The top 20% in 2009, earning over $74,000 a year in income, paid 94% of all federal income taxes on net, according to the CBO. The middle 20% earned 15% of before tax income, but paid just 2.7% of all federal income taxes on net. The bottom 40% of income earners as a group on net paid zero income taxes to support the federal government. They instead were paid cash by the IRS equal to 10% of federal individual income taxes.

Moreover, in 2009, again the year Obama entered office, the top 1% paid an average federal tax rate of 29%, the middle 20% paid an average federal tax rate of only 11.1%. the bottom 20% paid an average federal tax rate of 1%, again according to CBO. How is this not a level playing field for the middle class?

Finally, Biden falsely repeated the Obama fabrication that the Romney tax plan proposes to raise taxes on the middle class, when the plan actually proposes only numerous tax cuts for the middle class.

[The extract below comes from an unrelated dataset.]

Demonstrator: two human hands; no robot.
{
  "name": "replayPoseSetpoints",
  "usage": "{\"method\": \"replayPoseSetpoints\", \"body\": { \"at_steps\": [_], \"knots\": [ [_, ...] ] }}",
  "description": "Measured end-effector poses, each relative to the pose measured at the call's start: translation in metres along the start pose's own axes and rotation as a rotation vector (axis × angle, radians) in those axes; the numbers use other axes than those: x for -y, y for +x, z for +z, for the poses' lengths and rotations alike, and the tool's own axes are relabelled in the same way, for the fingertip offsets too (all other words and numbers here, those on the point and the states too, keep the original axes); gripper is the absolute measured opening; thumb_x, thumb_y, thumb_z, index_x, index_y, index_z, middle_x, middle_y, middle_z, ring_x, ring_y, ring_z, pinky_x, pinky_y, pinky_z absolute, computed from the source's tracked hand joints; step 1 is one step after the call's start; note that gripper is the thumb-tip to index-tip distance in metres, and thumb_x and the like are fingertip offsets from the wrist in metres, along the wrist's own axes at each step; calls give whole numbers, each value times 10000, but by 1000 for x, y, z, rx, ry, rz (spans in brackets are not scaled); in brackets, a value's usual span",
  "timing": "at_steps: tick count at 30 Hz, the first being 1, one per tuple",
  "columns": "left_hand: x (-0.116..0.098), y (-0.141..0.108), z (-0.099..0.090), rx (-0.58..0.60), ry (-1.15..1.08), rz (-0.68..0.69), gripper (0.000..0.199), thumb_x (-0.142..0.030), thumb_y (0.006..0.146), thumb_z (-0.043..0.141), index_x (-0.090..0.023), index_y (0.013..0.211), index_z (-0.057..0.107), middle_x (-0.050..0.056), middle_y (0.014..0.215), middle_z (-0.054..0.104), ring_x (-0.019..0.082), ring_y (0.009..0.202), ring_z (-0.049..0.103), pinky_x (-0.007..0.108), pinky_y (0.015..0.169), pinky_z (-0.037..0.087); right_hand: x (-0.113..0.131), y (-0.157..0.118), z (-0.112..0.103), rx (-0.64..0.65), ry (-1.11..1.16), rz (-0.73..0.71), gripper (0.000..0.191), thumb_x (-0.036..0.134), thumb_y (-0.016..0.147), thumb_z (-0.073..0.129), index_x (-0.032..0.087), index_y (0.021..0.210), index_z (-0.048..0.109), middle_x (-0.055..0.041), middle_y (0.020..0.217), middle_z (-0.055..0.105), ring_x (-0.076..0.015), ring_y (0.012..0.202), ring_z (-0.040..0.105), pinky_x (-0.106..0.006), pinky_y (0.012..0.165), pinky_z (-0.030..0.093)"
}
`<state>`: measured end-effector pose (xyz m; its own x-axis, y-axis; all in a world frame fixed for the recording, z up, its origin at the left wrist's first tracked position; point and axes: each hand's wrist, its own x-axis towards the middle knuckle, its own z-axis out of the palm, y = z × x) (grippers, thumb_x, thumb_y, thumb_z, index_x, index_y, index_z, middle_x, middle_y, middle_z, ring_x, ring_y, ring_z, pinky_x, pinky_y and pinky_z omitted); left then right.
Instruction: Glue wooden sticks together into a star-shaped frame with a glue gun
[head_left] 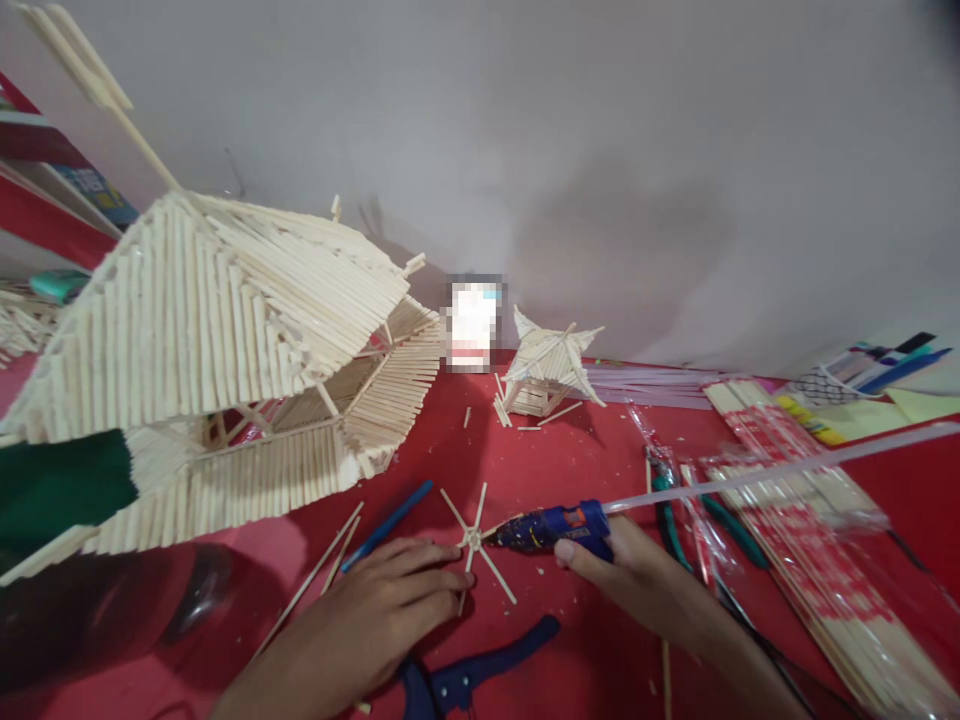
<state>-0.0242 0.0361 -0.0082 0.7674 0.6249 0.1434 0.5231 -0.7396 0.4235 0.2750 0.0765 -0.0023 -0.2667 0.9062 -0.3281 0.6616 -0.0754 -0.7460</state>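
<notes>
A small star-shaped frame of thin wooden sticks (491, 569) lies low over the red table, its sticks spreading from a ring at the centre. My left hand (401, 590) holds it from the left, palm down, fingertips on the ring and one stick; my thumb is hidden. From the right, my right hand (630, 565) is closed around a blue hot glue gun (589, 528), its nozzle at the frame's centre. A long translucent glue stick (750, 487) sticks out of the gun's back.
A large wooden-stick pavilion model (225, 310) stands left; a small stick roof model (551, 365) sits by the wall. Packs of sticks (817, 520) and green-handled pliers (735, 532) lie right. Dark-blue handled cutters (495, 660) lie in front, a blue pen (386, 527) behind my left hand.
</notes>
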Motion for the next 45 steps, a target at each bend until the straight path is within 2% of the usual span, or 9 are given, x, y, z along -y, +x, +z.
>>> {"method": "replayPoseSetpoints", "body": {
  "at_steps": [5, 11, 15, 19, 23, 30, 38, 42, 45],
  "knots": [
    [0, -1, 2, 9, 5, 7, 413, 5, 902, 463, -223, 1206, 624, 17, 1267, 696, 212, 1246, 593, 361, 1112, 449, -8, 0, 0, -133, -89, 6, 355, 508, 864, 534, 202, 885, 713, -84, 874, 723, -273, 875, 660, -375, 809, 504],
    [1, -1, 1, 29, 18, 24, 391, -7, 917, 459, -218, 1199, 630, 19, 1282, 688, 223, 1247, 588, 368, 1110, 445, 2, -3, -6, 41, -25, -13, 305, 458, 862, 545, 203, 914, 704, -36, 858, 729, -234, 803, 656, -320, 701, 513],
    [2, -2, 2, 53, 34, 29, 401, 6, 905, 459, -213, 1195, 626, 16, 1306, 673, 227, 1262, 573, 368, 1108, 443, -1, 0, -7, 3, 29, -40, 249, 375, 773, 587, 175, 913, 636, -20, 763, 689, -210, 683, 640, -302, 633, 506],
    [0, -1, -2, 33, -25, 35, 395, 8, 896, 456, -212, 1177, 623, 44, 1274, 678, 221, 1245, 572, 380, 1111, 431, -5, 6, -4, -49, 1, -10, 237, 373, 844, 489, 182, 948, 582, -19, 733, 666, -213, 639, 654, -311, 624, 496],
    [-3, 2, -8, -40, -159, -45, 298, -27, 951, 432, -215, 1047, 641, 42, 1059, 699, 177, 1036, 634, 302, 973, 496, -5, 11, 2, -193, -262, -57, 202, 345, 908, 468, 195, 983, 580, -94, 919, 703, -268, 899, 687, -321, 723, 454],
    [-5, 4, -5, -164, -289, -271, 164, -157, 999, 489, -232, 989, 635, 8, 1001, 696, 148, 952, 645, 259, 867, 521, 2, 19, 16, -227, -457, 5, 120, 273, 911, 528, 190, 998, 533, -84, 900, 711, -254, 817, 694, -283, 637, 343],
    [-11, 12, -12, -207, -316, -374, 147, -186, 977, 519, -222, 894, 634, -2, 910, 696, 148, 864, 658, 257, 793, 531, 6, 22, 15, -256, -514, 19, 154, 248, 930, 516, 174, 1063, 494, -109, 1022, 699, -256, 860, 707, -295, 672, 388],
    [-13, 14, -12, -214, -335, -418, 157, -205, 975, 518, -218, 876, 639, 4, 905, 706, 152, 855, 664, 260, 786, 535, 10, 16, 15, -324, -530, -87, 171, 252, 917, 524, 171, 1068, 534, -117, 1020, 683, -260, 884, 686, -308, 700, 431],
    [-15, 14, -9, -247, -378, -463, 162, -237, 974, 517, -216, 873, 641, 10, 901, 712, 160, 852, 667, 266, 782, 535, 23, 3, 22, -268, -408, -336, 144, 251, 924, 550, 186, 1047, 588, -91, 984, 682, -235, 881, 661, -319, 751, 466]
  ]
}}
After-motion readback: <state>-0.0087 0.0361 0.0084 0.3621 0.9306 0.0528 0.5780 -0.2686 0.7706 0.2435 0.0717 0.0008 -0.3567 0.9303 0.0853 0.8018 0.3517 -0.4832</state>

Biden interrupted Ryan to argue that Romney's tax plan was "not mathematically possible." But Forbes columnist Roy correctly reported on October 12: "As Ryan correctly noted, six studies back up Romney's math: Matt Jensen of AEI, Alex Brill separately of AEI, Stephen Entin and William McBride of the Tax Foundation, Chris Dubay of Heritage, Martin Feldstein of Harvard, and Harry Rosen of Princeton." Indeed, Biden falsely cited the AEI study as supporting him.

Can you see why I say that Biden was disrespectful of the voters' intelligence, disgraceful, and even dishonorable? Can you imagine Jack Kennedy behaving like Biden? Or Lloyd Bentsen? Even Bill Clinton was more honest. What Biden reflected is the decline of the Democrat Party, taken over by Marxist extremists. Check out some of these inner city Democrat office holders and what they are saying. George McGovern would be a right winger in this party.